Category Archives for Online seller sales tax

Top 5 Questions From Online Sellers About Sales Tax

These are exciting times for online sellers. There is tons of opportunity everywhere, but with opportunities come challenges. In reality, online sellers face a very difficult environment. Competition is fierce and change is constant. Just staying on top of the ever changing technology and platforms is a challenge, not to mention keeping up with pricing pressure from competitors and marketing is a whole other can of worms. How do you drive customers to your website and keep them coming back?

And then on top of all that, there’s the issue of sales tax. It can be daunting and confusing. And it’s not like taxes help your business be successful. Quite the opposite, actually. If you fail to stay on top of the sales tax issues, it can cause your business to fail. You may do everything (all the hard things, like marketing, merchandising, fulfillment) just right, but if you mess up the sales tax thing, it could kill your business. But, have no fear, we are here to make sales tax the least of your concerns.

Here are the Top 5 questions we get from online sellers:

1. Do I Really Have Nexus??

First, what’s nexus and why do I care? A good definition of nexus is, the link or connection you must have, before a state can require you to collect or pay its taxes. For sales tax purposes this link must have a physical component. However, you may be surprised at what the states and in some cases the United States Supreme Court, consider to be physical presence.

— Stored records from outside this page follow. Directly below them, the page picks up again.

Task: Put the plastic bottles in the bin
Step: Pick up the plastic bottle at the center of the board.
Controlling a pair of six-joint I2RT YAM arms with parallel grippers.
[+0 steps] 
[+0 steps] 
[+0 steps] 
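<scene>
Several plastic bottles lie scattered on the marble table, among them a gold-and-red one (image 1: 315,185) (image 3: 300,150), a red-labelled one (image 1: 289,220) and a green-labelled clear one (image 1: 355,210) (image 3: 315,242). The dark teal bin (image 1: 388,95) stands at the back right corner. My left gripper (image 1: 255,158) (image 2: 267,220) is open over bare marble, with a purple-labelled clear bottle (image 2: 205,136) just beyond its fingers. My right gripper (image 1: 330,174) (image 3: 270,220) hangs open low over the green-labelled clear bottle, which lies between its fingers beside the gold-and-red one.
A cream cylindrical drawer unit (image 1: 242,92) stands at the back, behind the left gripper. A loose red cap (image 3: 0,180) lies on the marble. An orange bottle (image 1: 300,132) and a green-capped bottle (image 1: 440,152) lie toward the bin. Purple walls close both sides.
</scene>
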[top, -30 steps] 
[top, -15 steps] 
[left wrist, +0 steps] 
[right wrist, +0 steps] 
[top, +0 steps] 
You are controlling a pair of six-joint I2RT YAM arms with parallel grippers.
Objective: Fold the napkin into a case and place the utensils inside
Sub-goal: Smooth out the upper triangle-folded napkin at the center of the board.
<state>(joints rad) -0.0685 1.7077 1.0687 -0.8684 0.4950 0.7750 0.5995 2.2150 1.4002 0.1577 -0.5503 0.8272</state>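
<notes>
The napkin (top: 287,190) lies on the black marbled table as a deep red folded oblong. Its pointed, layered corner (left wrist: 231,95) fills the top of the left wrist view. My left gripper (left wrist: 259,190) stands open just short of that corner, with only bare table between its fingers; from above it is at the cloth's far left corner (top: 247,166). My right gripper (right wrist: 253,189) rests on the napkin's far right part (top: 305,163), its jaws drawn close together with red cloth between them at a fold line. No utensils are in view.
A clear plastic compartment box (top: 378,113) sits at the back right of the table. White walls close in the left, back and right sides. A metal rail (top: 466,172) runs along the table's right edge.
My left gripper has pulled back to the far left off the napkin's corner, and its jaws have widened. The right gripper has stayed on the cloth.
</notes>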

What if you use Fulfillment by Amazon — Does a little inventory in another state really give you nexus?  The answer is yes. See below.

It is important to note that there is no national rule, but rather each state has statutes, rules, regulations or guidance as to what creates nexus in their state. There are many activities which the  states all agree create nexus and many where the states have differing opinions. For the purposes of this article, we can not possibly address all the activities in all of the states. However, we have a number of great webinars , white papers and charts that go into detail about nexus, important court cases involving nexus and numerous activities that states consider to be nexus creating. We have a list of the Top 10 nexus creating activities here.

For online sellers, and especially for Amazon FBA sellers, the activity that usually creates the most nexus problems is having inventory in a state. When you ship your inventory to Amazon, you may be shipping your product to Amazon in one state, but Amazon generally has a clause in their agreements where they can move your inventory to any of their warehouses. Since Amazon currently has warehouses in 16 states from where they ship, your inventory could actually be in 16 different states. This means you could actually have nexus in all 16 of those states. The good news is that two of those states, NH and DE do not have a sales tax, so we are actually looking at potentially 14 states for sales tax nexus.

One state that many FBA sellers forget about is their home state. You probably know already that that having employees in a state is a nexus creating activity. Well that includes you! So if you live in a state where there is not an Amazon warehouse currently, you could be looking at having nexus in potentially 15 states. If you need help figuring out where you have nexus we can help you work through it.

2. Ok, if I have nexus, As a practical matter, at what point do I start collecting tax?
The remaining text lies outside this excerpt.